Quote:
|
Originally Posted by Vb Programmer
most of the charactes may already be capitals, depending on what the user types in so i just need the non caps to be capital
|
Benoit answered this one in the first post in the thread, and I elaborated on it. You have two choices.
First is to subtract from the character values. In ASCII, the uppercase letters are values 65 through 90 (decimal), and the lowercase letters are 97 through 122. The order is purely alphabetical, so 65 is 'A', 66 is 'B', and so on. Thus, if you subtract 32 from the value of a lowercase letter, it becomes an uppercase one.
My elaboration on
Benoit's post was simply pointing out you need to first make sure it's a lowercase letter. If it's something else, you will get unpredictable results, so you can do something like this (NASM-style syntax, but you can adapt it):
mov cx, length ; load the string length
jcxz L3 ; guard against zero-length string; if this is the case, exit
mov si, string ; load the string start address
mov al, 32 ; mem, reg operations are more efficient than mem, imm8
L1:
cmp [si], byte 97
jb L2 ; go on to next iteration if [si] < 97, ie if it's < 'a'
cmp [si], byte 122
ja L2 ; go on to next iteration if [si] > 122, ie if it's > 'z'
sub [si], al
L2:
inc si ; point at next character
loop L1 ; loop to process remaining characters
L3: ; all done now
If you're unsure of any of the asm mnemonics I used, you can
look them up here.
The second option is to load a table (either 256 or 128 bytes in size) with the 'convert to' values. Then you do a lookup to convert a value into another value, or more specifically, use value A as an index into the table to fetch value B. In your specific case, you'd have each value equal its own index, except for the lowercase letter indices; these would be equal to their uppercase counterparts. Thus, index 10 would store the value 10, index 65 would hold 65, but index 97 would also hold 65. Get it?

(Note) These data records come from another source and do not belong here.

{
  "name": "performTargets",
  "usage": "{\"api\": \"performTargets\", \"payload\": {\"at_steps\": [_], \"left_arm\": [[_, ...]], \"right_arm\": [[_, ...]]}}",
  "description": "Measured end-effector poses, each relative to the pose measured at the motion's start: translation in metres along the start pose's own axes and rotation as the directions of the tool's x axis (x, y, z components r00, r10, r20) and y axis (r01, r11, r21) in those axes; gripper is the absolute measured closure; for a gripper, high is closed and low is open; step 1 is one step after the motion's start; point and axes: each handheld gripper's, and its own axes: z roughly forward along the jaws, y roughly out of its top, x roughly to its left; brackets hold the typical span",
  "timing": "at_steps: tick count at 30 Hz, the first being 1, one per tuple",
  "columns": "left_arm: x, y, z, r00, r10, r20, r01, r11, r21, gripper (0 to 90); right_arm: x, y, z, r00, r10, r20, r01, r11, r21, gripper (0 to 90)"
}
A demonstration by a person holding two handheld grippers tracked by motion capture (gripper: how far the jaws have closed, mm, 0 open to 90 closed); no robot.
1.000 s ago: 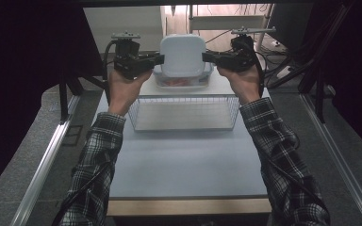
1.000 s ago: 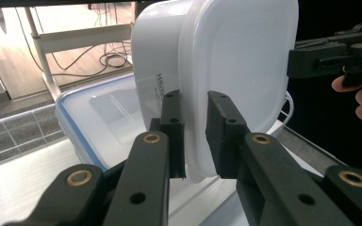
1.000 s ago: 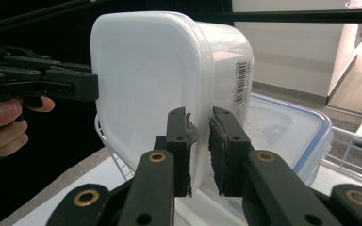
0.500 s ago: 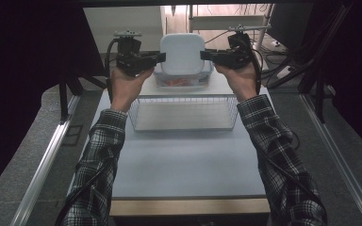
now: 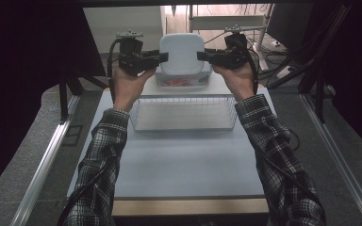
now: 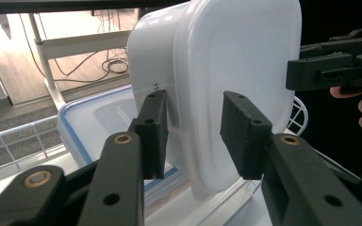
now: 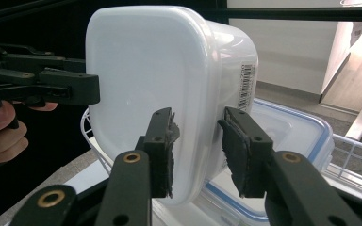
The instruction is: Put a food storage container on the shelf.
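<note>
High view
- Left gripper point(image 5: 162, 57): held at the left rim of the white container point(image 5: 182, 52). Its jaws have just been opening and now stand spread, with the rim between them.
- Right gripper point(image 5: 202, 55): mirrored at the right rim. Its jaws have also just been opening, again about the rim.
- White container: raised on edge, lid toward the camera, on top of a blue-rimmed box point(image 5: 183, 80) near the far edge of the tabletop point(image 5: 184, 160).
- Wire basket point(image 5: 184, 113): just in front of the box, at the middle of the tabletop. It looks empty.

Left gripper view
- Jaws: the pads point(image 6: 153, 134) stand either side of the container's rim point(image 6: 226, 94). One seems close to the wall, the other apart from the lid, so there is no pinch.
- Below: the container's lower edge rests on the lid of the blue-rimmed box point(image 6: 89, 122).

Right gripper view
- Jaws: the pads point(image 7: 162, 150) are parted with a gap to the rim point(image 7: 169, 75), so they are no longer pressing.
- Detail: a barcode label point(image 7: 245, 87) sits on the container's side.

Risk
- Tipping: once both grips let go, the container is balanced on edge on a smooth lid. It could fall flat, or slide toward the basket.
- Snagging: a pad that drags on the rim as it withdraws could pull the container over.

Surface and room
- Tabletop: pale and bare at the near edge, with a wooden front lip.
- Room: dark curtains at the sides, cables and shelving beyond the far edge.
</note>
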Motion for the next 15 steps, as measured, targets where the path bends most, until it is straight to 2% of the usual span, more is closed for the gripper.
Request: {"api": "performTargets", "payload": {"at_steps": [6, 12, 15], "left_arm": [[0.002, 0.002, 0.004, 0.9998, -0.018, -0.012, 0.018, 0.9998, -0.004, 59.1], [0.004, 0.001, 0.010, 0.9993, -0.020, -0.032, 0.021, 0.9997, 0.013, 58.4], [0.008, 0.002, 0.012, 0.9991, -0.038, -0.020, 0.038, 0.9993, 0.008, 57.6]], "right_arm": [[-0.001, 0.000, 0.001, 0.9999, 0.003, 0.012, -0.002, 1.000, -0.006, 66.6], [-0.004, 0.000, 0.006, 0.9997, 0.010, 0.023, -0.009, 1.000, -0.001, 65.1], [-0.006, 0.002, 0.007, 0.9996, 0.022, 0.017, -0.022, 1.000, -0.002, 64.0]]}}
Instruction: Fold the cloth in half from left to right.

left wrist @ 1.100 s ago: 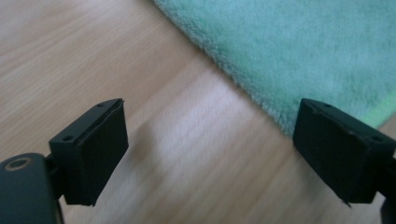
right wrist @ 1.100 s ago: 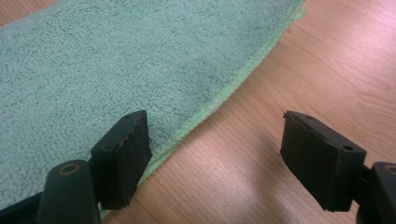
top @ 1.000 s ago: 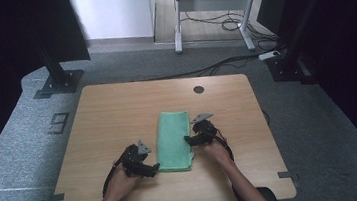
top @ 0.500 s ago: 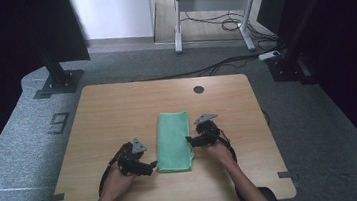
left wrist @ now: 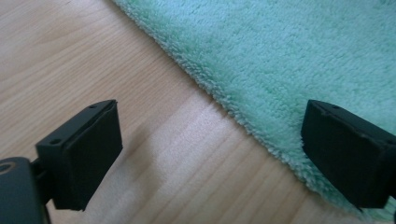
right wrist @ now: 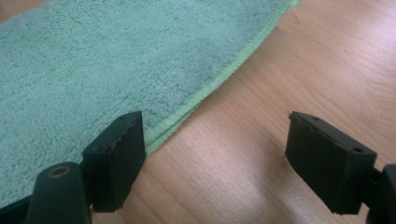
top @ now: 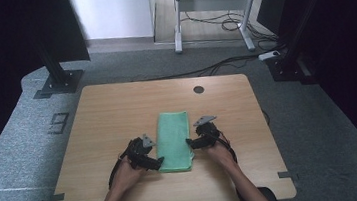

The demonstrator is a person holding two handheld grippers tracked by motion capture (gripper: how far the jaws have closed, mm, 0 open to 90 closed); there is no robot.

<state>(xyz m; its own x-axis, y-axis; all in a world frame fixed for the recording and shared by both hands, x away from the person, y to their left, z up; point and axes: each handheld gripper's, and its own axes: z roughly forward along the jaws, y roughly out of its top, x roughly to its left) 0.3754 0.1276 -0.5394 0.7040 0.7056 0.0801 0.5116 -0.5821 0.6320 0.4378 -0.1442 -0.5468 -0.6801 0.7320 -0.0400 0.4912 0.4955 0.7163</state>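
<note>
Towel (top: 173, 140) was laid folded at the frame's lower centre; left gripper (top: 154, 162) and right gripper (top: 191, 143), both spread wide, were placed at its edges, nothing clamped.

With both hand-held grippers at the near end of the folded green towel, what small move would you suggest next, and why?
Probably lower both and close on the edges. The left hand-held gripper and right hand-held gripper each straddle a long edge of the green towel with jaws open and nothing gripped yet, so a pinch would let them lift it.
</note>
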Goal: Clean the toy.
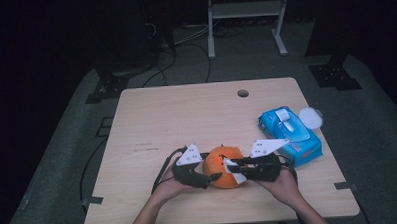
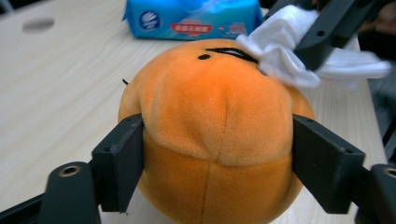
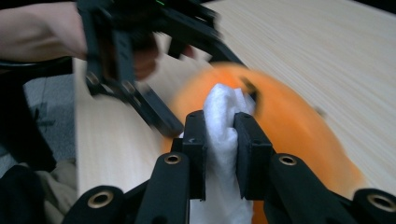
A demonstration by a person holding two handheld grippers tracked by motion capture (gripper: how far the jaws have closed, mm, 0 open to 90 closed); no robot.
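Forearms and hands enter at the near edge of the bench (image 1: pixel 151 113). Left hand-held gripper (image 1: pixel 215 177) grips the orange plush toy (image 1: pixel 223 166) from its side; in the left gripper view both jaws press into the plush on either flank, with the toy's orange body (image 2: pixel 215 116) bulging between them. Right hand-held gripper (image 1: pixel 236 168) pinches a white wipe (image 3: pixel 224 126) between its nearly closed jaws and holds it against the toy's upper surface, beside a black stitched mark (image 2: pixel 231 52). Toy rests on the bench near its front edge, midway between the two hands. Farther right lies a blue wet-wipe pack (image 1: pixel 290 134), its white lid (image 1: pixel 311 118) flipped open. A round cable hole (image 1: pixel 243 93) marks the bench's far side.
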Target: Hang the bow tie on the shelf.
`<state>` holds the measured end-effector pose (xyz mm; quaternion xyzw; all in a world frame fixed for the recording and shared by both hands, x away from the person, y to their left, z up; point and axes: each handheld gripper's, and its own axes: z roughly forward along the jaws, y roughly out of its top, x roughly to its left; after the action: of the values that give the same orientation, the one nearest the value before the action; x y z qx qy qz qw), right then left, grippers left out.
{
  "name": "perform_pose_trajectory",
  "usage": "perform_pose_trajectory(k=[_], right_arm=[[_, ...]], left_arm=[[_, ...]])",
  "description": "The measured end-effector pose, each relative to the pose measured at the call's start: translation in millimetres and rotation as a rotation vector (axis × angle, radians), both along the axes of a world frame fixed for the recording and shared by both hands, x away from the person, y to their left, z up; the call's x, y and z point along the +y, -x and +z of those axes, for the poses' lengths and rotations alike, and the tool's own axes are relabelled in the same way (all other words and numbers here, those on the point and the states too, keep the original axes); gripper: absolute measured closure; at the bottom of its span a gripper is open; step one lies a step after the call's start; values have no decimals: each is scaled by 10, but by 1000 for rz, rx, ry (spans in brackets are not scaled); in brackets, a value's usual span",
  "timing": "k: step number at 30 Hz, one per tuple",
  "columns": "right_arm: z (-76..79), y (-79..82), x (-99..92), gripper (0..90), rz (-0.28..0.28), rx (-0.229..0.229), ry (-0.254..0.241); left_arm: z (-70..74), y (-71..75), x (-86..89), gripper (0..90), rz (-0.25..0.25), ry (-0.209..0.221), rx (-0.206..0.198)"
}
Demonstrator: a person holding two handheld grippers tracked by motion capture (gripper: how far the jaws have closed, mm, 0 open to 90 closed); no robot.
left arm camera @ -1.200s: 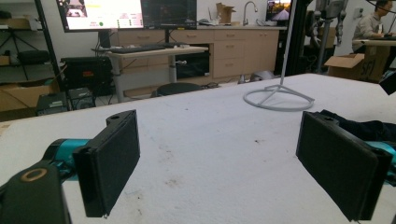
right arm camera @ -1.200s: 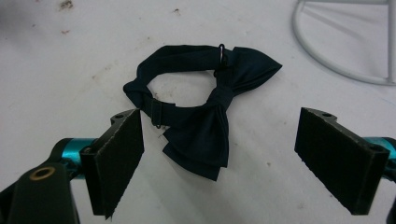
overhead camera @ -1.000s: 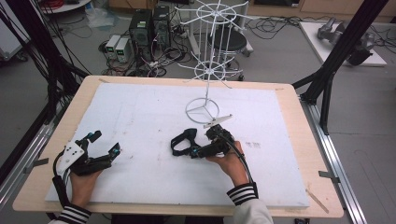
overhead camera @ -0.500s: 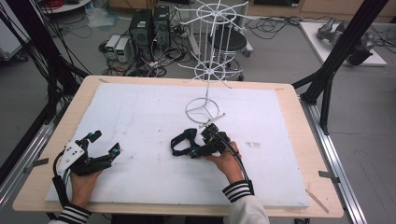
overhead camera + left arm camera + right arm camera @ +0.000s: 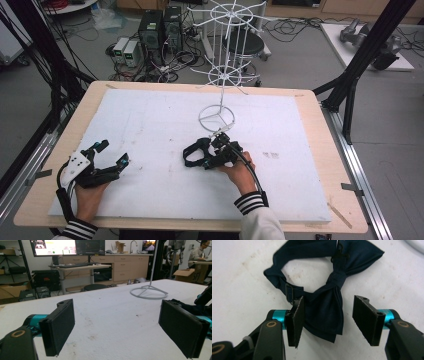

Then you use the XLATB (table lookup translation) instruction, like so:
mov cx, length ; load the string length
jcxz L2 ; guard against zero-length string; if this is the case, exit
mov si, string ; load the string start address
mov bx, table ; load the lookup table
mov al, [si] ; fetch the first byte of the string
and al, 07Fh ; limit it to ASCII range (0-127)
xlatb ; transform it
mov [si], al ; and write it back
inc si
loop L1
L2: ; all done now
This one relies on you having the lookup table initialized (you should be able to figure out how to do this, as it's just a block of 128 or 256 bytes, and I explained it above), and is arguably faster than the first method, since there is less conditional branching. Also, most of the branching is just the main loop, so branch prediction in modern CPUs will handle this well, not like the first method (where the branching depends on the character's value).
There is a line in red there. This can be deleted if your table is 256 bytes in size, but if you want strict conformance with ASCII, and don't care about 'extended ASCII', you can cut the table to 128 bytes. If you do this, the line in red will prevent you from indexing past the end of your lookup buffer.
Quote:
|
Originally Posted by Vb Programmer
and how do i delete letters from a string, for example if i have a string called hello i want to delete the 'll'
|
This I will leave as an exercise for you, since I already wrote you two routines. You can use REP MOVSB to do this for you (bonus points if you optimize it to use MOVSW and MOVSD when appropriate).